Dataset records
[Start of section]

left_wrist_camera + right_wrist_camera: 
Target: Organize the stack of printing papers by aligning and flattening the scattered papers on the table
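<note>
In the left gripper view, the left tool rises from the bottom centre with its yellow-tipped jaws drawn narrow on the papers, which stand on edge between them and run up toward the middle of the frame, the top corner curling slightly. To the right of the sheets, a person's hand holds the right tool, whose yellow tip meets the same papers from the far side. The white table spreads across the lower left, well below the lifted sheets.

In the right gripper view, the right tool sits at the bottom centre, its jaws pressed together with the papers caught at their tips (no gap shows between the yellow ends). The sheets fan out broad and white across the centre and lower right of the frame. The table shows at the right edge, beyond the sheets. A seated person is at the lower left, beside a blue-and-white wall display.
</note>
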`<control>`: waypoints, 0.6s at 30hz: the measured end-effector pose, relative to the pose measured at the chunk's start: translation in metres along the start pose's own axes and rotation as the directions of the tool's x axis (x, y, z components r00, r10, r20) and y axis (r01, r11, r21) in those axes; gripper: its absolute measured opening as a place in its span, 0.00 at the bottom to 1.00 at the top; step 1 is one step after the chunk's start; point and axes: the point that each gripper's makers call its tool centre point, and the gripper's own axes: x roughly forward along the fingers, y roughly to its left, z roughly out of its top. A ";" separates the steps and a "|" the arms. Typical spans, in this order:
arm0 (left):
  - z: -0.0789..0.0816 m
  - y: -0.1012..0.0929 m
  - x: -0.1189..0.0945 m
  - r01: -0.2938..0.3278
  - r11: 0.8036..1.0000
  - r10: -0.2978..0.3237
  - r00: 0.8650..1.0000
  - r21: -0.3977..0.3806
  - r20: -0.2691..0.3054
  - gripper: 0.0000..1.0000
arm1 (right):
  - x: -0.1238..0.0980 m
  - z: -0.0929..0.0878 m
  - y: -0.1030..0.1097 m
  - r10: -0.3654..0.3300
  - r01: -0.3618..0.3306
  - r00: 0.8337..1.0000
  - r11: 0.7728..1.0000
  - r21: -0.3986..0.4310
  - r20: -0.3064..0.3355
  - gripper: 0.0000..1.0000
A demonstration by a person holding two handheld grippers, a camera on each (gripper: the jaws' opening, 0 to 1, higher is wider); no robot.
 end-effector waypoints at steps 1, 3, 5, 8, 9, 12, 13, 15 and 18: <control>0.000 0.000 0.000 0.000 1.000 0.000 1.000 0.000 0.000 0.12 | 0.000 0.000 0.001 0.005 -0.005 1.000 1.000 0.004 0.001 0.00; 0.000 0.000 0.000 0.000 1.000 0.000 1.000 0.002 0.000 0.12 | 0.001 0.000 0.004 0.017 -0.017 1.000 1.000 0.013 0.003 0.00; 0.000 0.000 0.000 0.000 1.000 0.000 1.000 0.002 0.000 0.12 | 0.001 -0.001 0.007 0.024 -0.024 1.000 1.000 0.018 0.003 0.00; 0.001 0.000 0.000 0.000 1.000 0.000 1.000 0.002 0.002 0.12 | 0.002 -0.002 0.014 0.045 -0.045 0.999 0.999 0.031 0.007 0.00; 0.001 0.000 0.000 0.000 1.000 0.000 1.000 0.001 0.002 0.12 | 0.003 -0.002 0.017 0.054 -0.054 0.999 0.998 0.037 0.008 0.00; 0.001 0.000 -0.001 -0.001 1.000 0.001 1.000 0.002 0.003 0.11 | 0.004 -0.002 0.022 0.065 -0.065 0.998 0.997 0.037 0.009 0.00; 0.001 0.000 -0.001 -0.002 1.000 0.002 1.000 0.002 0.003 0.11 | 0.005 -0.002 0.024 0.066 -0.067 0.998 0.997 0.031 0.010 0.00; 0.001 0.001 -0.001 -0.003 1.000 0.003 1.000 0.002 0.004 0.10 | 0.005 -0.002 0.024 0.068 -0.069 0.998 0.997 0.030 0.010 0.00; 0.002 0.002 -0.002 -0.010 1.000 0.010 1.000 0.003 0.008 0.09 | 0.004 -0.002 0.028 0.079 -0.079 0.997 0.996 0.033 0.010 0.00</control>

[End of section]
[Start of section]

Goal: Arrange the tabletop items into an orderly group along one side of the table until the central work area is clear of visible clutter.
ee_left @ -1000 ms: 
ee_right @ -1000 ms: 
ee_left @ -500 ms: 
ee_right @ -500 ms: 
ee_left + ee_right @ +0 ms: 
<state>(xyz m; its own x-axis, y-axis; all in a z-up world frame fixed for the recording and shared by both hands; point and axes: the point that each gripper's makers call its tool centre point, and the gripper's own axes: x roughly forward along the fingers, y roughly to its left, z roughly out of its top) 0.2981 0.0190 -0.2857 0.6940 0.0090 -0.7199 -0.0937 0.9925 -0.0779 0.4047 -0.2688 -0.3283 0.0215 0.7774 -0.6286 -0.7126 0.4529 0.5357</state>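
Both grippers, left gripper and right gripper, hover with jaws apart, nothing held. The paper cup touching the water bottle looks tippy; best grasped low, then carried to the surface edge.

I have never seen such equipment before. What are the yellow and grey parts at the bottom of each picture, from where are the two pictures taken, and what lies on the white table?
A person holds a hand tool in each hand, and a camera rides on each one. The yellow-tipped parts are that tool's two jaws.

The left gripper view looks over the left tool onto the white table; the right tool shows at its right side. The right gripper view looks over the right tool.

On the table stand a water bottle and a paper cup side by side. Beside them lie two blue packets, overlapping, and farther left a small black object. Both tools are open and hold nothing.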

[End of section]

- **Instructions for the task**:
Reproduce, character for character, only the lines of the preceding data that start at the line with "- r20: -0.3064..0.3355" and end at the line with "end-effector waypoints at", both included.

- **Exercise response**:
  - r20: -0.3064..0.3355
  - gripper: 0.0000..1.0000
A demonstration by a person holding two handheld grippers, a camera on each (gripper: the jaws' opening, 0 to 1, higher is wider); no robot.
 end-effector waypoints at steps 1, 3, 5, 8, 9, 12, 13, 15 and 18: <control>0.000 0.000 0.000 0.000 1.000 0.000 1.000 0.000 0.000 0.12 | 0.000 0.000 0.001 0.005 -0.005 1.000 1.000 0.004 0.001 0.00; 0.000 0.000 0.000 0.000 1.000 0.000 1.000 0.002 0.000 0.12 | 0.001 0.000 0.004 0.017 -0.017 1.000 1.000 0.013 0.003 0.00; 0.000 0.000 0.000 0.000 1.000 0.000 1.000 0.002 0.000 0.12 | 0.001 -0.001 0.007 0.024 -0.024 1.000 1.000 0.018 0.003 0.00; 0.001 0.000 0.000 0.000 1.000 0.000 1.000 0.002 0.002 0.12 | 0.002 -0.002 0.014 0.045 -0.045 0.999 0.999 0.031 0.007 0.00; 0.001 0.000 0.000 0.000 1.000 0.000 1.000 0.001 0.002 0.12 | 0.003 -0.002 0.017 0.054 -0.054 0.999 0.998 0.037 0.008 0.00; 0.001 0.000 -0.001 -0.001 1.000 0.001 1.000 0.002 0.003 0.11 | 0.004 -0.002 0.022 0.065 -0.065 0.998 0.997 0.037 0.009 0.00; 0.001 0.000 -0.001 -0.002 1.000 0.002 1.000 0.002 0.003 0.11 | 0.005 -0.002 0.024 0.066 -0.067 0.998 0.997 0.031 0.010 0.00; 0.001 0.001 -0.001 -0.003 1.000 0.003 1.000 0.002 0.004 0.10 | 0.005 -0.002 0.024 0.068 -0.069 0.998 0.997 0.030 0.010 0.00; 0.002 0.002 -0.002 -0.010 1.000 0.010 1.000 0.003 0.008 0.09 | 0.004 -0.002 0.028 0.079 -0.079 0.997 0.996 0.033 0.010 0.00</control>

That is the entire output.